Escreveu-se que ela "fez a campanha eleitoral de FHC" e "é historicamente ligada ao PSDB" -em frases acompanhadas do registro de que foi contratada sem licitação.
Escreveu-se que ela recebeu quase R$ 600 mil, dos R$ 18,8 milhões gastos pelo governo no pavilhão. Que criou uma "barraca de acarajé para gringo ver". E mais: "Fora a Bia Lessa!".
As frases foram publicadas na Folha -e em outros jornais, com formulações diferentes. A diretora evitou responder às críticas na época. A seguir, ela apresenta sua versão da história.

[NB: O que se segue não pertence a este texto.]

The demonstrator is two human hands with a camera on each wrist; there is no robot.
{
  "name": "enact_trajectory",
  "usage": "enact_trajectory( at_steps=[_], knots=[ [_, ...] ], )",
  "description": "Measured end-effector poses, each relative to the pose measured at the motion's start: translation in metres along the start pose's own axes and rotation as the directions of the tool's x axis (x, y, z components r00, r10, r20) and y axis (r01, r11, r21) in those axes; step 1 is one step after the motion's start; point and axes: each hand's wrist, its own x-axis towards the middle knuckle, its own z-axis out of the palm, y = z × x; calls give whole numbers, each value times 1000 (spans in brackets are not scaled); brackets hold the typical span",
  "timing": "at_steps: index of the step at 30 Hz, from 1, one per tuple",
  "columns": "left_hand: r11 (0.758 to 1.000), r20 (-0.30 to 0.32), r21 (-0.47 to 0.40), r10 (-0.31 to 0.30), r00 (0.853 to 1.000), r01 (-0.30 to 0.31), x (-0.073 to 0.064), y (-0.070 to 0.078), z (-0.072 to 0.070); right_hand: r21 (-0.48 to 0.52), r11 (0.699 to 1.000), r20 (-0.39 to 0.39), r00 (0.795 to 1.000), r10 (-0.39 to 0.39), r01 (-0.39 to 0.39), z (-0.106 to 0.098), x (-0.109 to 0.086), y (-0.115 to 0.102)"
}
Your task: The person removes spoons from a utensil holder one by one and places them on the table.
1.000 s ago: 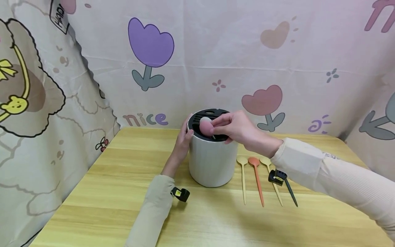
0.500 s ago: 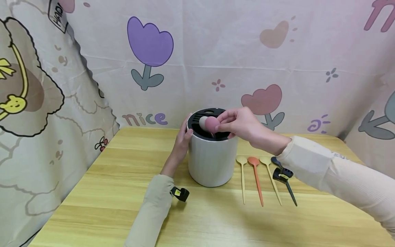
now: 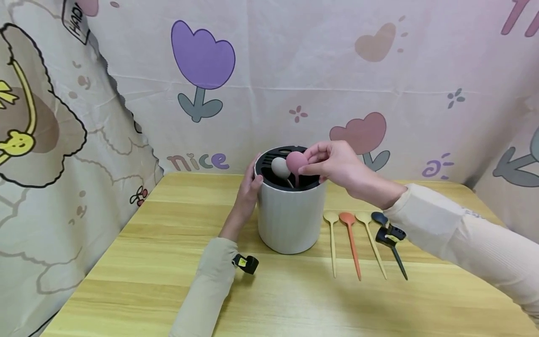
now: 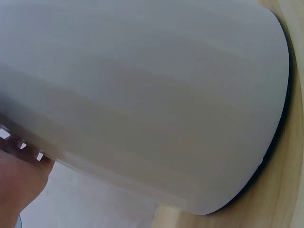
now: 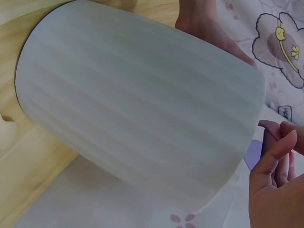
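Observation:
A white, faintly ribbed utensil holder (image 3: 290, 220) with a black slotted top stands upright on the table. My left hand (image 3: 248, 194) grips its left side near the rim, thumb toward the front. At the top, my right hand (image 3: 343, 168) pinches the round head of a pink spoon (image 3: 296, 162), whose handle points down into the opening. Just left of it a pale grey spoon (image 3: 280, 167) leans in the same opening, head up. The right wrist view has the holder's side (image 5: 142, 104) and my right fingers at its rim; the handles' lower parts are hidden.
Right of the holder lie a pale yellow spoon (image 3: 331, 217), an orange spoon (image 3: 347, 219), another yellow spoon (image 3: 363, 218) and a dark spoon (image 3: 379, 217), handles toward me. My right wrist camera (image 3: 390, 234) partly covers the dark one. A printed cloth (image 3: 269, 93) hangs behind the table.
The pink spoon has come up and to the right with my right hand, standing straighter and uncovering more of the grey spoon. My left hand stays on the holder.

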Motion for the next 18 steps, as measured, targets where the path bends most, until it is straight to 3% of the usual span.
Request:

Folha - Para começar, o dinheiro. O investimento no pavilhão passou por você?
Bia Lessa -
Nunca tive acesso às contas, aos valores, à escolha de quem iria executar o projeto... Antes de falar do dinheiro, quero dizer que até agora não respondi às acusações que me foram insistentemente feitas porque sempre acreditei que o trabalho é capaz de responder melhor a todas as questões.
Mas, no caso do pavilhão em Hannover, a obra está distante do Brasil e são poucas as informações que chegam pelos meios de comunicação. O pavilhão está entrando no seu quarto mês de exibição e os resultados já são bem concretos: 1,5 milhão de visitantes, 40% dos espectadores que passam pela Expo visitam o espaço do Brasil.
Neste momento, falo com o intuito de esclarecer as inverdades que foram publicadas, sem reforçar um bate-boca com os jornais e sem que as respostas pareçam justificativas vazias de um trabalho fracassado.
Estamos num momento de comemoração, toda a equipe responsável pelo projeto, todos os artistas, pessoas, cientistas que estão expostos no pavilhão. Aproveito para agradecer o esforço de todos.

Folha - O dinheiro?
Lessa -
Bom, quando me chamaram para fazer o pavilhão, eu disse que faria desde que tivesse absoluta autonomia e liberdade. É uma cláusula que faz parte de meu contrato e que prevê também a impossibilidade de alteração do projeto.
Estou dizendo isso para esclarecer que não tenho nenhum envolvimento com a execução. Meu único envolvimento foi o de acompanhar e orientar a obra sempre que necessário. Mas posso atestar que a execução foi feita com muita competência.
O que recebemos, eu e uma equipe de 30 pessoas, entre arquitetos, engenheiros, pesquisadores, artistas, assistentes e outros, por um período, em alguns casos, de um ano e três meses de trabalho, foi a quantia de R$ 490 mil, já deduzidos os impostos.
Essa verba correspondia à execução da tarefa de concepção artística do pavilhão do Brasil em Hannover; aos trabalhos de concepção arquitetônica, o projeto acústico, elétrico, cálculo estrutural etc.; o de pesquisa artística, econômica, científica, social, englobando todo o território nacional; o de curadoria, para a seleção de todo o material expositivo; mais programação visual, supervisão artística, acompanhamento da execução da obra e supervisão da manutenção do pavilhão -e todos os gastos de produção referentes a essas etapas.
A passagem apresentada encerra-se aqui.